He responded to a series of tough questions from Pennsylvania voters, and some more from moderator George Stephanopoulos, much like he responds to easy questions from his favorite conservative television hosts -- with a barrage of dishonesty.
Trump made at least 22 false or misleading claims over the hour-and-a-half event, according to our preliminary count.

Here is a list.
The coronavirus pandemic
Downplaying the virus
Trump was asked why he downplayed the coronavirus. He responded, "Well, I didn't downplay it. I actually -- in many ways I up-played it in terms of action."
Facts First: This is ridiculous spin. Trump admitted to journalist Bob Woodward in a recorded March 19 interview that "I always wanted to play it down" (he claimed he did so to keep the public calm). And we didn't need Woodward's tape to know Trump had downplayed it; this was obvious even back in February and March, when Trump kept wrongly claiming that the situation was under control and that the virus was akin to the flu.
Trump's praise of China
Pressed about how he had initially said China was doing a good job handling the virus, Trump suggested he had not issued such praise: "No, I didn't say one way or the other. I'm not saying one way or the other."

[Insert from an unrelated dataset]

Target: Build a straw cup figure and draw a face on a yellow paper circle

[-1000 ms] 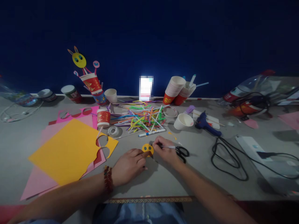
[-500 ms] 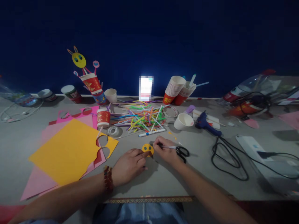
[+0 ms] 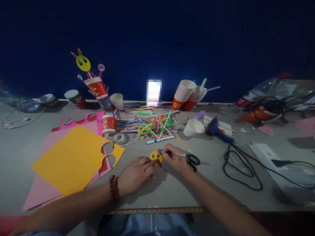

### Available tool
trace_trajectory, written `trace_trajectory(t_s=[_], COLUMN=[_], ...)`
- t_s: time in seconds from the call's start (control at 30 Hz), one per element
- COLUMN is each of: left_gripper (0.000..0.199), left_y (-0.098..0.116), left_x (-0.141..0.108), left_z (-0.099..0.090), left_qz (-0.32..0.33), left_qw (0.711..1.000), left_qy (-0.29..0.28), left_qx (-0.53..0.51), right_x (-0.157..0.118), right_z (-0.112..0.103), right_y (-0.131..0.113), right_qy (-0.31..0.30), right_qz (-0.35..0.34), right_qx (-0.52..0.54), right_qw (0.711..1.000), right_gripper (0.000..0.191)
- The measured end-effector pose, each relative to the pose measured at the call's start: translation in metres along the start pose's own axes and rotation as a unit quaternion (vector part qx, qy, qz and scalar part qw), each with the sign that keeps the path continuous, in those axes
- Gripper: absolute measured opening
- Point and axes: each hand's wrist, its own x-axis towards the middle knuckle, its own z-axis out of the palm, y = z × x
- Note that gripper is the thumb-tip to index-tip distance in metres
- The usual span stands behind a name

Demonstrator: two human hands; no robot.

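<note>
A small round yellow paper face [image 3: 153,154] lies flat on the table, with two dark eyes drawn on it. My left hand [image 3: 136,173] rests on the table, its index finger stretched out and pressing the lower part of the face. At the face's right edge, my right hand [image 3: 174,158] is closed around a slim pen [image 3: 181,155] with a pale barrel; the fingers partly hide its tip. Black-handled scissors [image 3: 194,160] lie just to the right of this hand, their blades hidden from view. A white marker [image 3: 159,140] lies beyond both hands.
Colourful straws [image 3: 152,123] are heaped behind my hands. Yellow and pink paper sheets [image 3: 71,160] lie left. A white paper cup [image 3: 194,127], blue glue gun [image 3: 218,131], black cord [image 3: 242,167] and power strip [image 3: 267,154] are right. Stacked cups [image 3: 183,93] stand behind.
Almost nothing differs. My right hand with the pen has shifted very slightly at the yellow face's right edge; my left hand has stayed in place.
</note>
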Motion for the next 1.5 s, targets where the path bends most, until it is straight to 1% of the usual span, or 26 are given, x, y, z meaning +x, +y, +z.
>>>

Facts First: Trump repeatedly and effusively praised China and leader Xi Jinping for their handling of the virus situation earlier this year. You can read a list of examples here.
Seniors
Trump said: "So I didn't say anything bad about President Xi initially, because nobody knew much about the disease. Nobody knew the seniors are susceptible."
Facts First: It's just not true nobody knew seniors were susceptible to the virus at the time of Trump's praise. Chinese officials emphasized in January that elderly people with chronic diseases were at the highest risk of serious illness. January media reports around the world talked about the risk to seniors; a January 23 report in the New York Times was headlined "Coronavirus Deaths Are So Far Mostly Older Men, Many With Previous Health Issues." Beginning in February, a nursing home in Kirkland, Washington, had one of the first known outbreaks of the virus in the US.
Biden and the pandemic
Trump claimed opponent Joe Biden said in March that the pandemic was "totally over-exaggerated."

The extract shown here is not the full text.